En el centro del mundo del oeste, está Dolores, interpretado por Evan Rachel Wood (A los 13, True Blood, Mildred Pierce). La típica chica rubia del oeste, que cuida de su padre y de su madre, y espera cada día la llegada de su héroe. Dolores siente que hay una falla en su mundo y cuando esa falla entra en corto es enviada a la sala de operaciones donde dos ingenieros, Bernard Lowe (Jeffrey Wright) y el simbólico Dr. Ford (Anthony Hopkins) la someten a preguntas cercanas a una sesión de terapia psicoanalítica, como en las largas sesiones de Susan Calvin y sus robot con problemas morales en la mencionada novela de Asimov. Mientras los visitantes llegan y los robots mueren y renacen, hay un hombre misterioso, vestido de negro, interpretado por Ed Harris, que parece ser un visitante del parque anclado en esa realidad ficticia, obstinado en resolver el problema de la realidad como si se tratara de un videojuego. Las redes sociales no tardaron en especular con respecto a este personaje y a varios aspectos de la Corporación que maneja el parque: ¿están en la Tierra? ¿Son parte de un juego superior? ¿Hay una vida real detrás de Westworld?
Para todas estas preguntas, la dupla Nolan-Joy responde con el logline del show: “¿Te cuestionaste alguna vez la naturaleza de tu realidad?” Una idea que, otra vez, la ciencia ficción se cansó de transitar (el nombre de Phillip K. Dick es una contraseña para pensar la “realidad”).

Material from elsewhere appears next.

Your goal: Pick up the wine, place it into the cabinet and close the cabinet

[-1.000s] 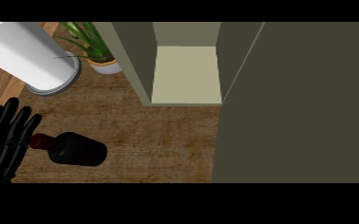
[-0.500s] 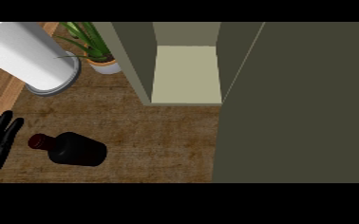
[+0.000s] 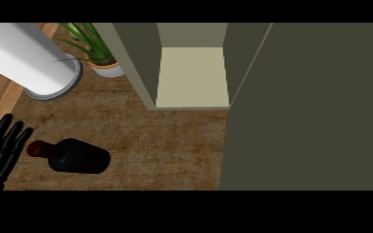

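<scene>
A dark wine bottle (image 3: 79, 156) with a red-brown neck stands on the wooden counter at the lower left. My left hand (image 3: 9, 143) shows at the left edge, fingers straight and pointing up, just beside the bottle's neck and apart from it. The cabinet (image 3: 191, 76) stands open at the top centre, its pale shelf bare. Its open door (image 3: 299, 108) fills the right side of the view. My right hand is out of sight.
A large white cylinder (image 3: 36, 61) on a grey base stands at the upper left. Beside it sits a small potted plant (image 3: 98, 54), close to the cabinet's left wall. Bare counter lies between the bottle and the cabinet.
My left hand slid left toward the edge, then came back a little to the right. The bottle and cabinet have not moved.
</scene>
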Controlling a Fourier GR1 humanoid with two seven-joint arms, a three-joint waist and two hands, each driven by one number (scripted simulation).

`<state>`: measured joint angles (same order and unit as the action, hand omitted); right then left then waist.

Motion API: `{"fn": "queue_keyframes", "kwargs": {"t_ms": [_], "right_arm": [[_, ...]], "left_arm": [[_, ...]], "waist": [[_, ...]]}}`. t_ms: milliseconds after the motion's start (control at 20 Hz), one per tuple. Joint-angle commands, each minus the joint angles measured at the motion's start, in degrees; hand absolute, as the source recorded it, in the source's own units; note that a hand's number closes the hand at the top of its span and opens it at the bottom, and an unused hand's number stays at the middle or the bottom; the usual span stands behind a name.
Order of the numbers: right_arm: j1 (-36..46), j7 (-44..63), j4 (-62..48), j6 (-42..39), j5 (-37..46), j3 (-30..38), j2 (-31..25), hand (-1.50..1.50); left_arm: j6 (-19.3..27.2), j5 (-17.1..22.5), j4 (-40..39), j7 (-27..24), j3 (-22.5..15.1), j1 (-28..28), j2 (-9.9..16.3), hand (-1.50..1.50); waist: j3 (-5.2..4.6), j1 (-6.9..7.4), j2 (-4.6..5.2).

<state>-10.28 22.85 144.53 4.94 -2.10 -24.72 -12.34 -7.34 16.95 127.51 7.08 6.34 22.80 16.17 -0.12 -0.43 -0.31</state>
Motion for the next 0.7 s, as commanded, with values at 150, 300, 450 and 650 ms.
{"fn": "queue_keyframes", "kwargs": {"t_ms": [150, 300, 450, 650], "right_arm": [[0.9, 10.1, 14.7, 2.0, 0.2, -0.7, -1.5, -1.5], [-2.1, 5.7, 13.7, 1.3, -0.2, -0.9, -1.8, -1.5], [1.1, 6.3, 11.3, 2.0, -0.9, 0.8, -1.2, -1.5], [-0.6, 8.4, 14.7, 1.8, -1.0, 0.6, -2.9, -1.5]], "left_arm": [[-4.3, -0.1, -9.8, -5.7, 2.5, -2.2, -0.1, -1.5], [-6.7, 1.3, -15.7, -7.1, 5.8, -3.7, 1.9, -1.5], [-4.4, -5.4, -21.9, -11.0, 2.3, -7.7, -1.4, -1.5], [-6.5, -3.9, -23.1, -13.3, 4.7, -5.4, -1.0, -1.5]], "waist": [[0.0, -0.16, 0.17], [0.05, -0.58, 0.12], [0.05, -0.47, 0.29], [0.06, -0.19, 0.13]]}}
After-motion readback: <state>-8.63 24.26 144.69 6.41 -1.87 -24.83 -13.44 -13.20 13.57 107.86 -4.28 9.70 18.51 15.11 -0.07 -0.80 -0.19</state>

Pero Nolan busca defender la serie y aplica la frase a nuestra vida social. Si la ciencia ficción literaria, en su época de oro especulaba sobre las contradicciones de la ciencia después del Holocausto y potencialidad apocalíptica, Nolan (y tantos otros) dicen que la ciencia ficción es lo que nos toca vivir ahora: los avances tecnológicos superan a la ficción y construyen realidad a tal punto que han moldeado nuestro vida doméstica y nuestras formas de socializar. “Es un mundo emocionante y deshumanizante el que estamos viviendo día a día. ¿Cómo podemos retener un poco de civilidad y humanidad entre tanta locura? ¿Cómo podemos tener algo de humano en un mundo que se está volviendo cada vez más confuso en términos de interacciones sociales? Pudimos llevar adelante todo tipo de innovaciones tecnológicas y rápidamente nos adaptamos a ellas. Pero todavía no tenemos esos atributos humanos fundamentales para poder vivir en el mundo que hemos creado. Y esa es una de las razones por las cuales las nuevas tecnologías y las redes sociales deberían ser algo maravilloso y no lo son del todo. Porque estamos todos rotos por dentro.”
Westworld se puede ver los domingos a las 23 por HBO, HBO2 y Cinemax.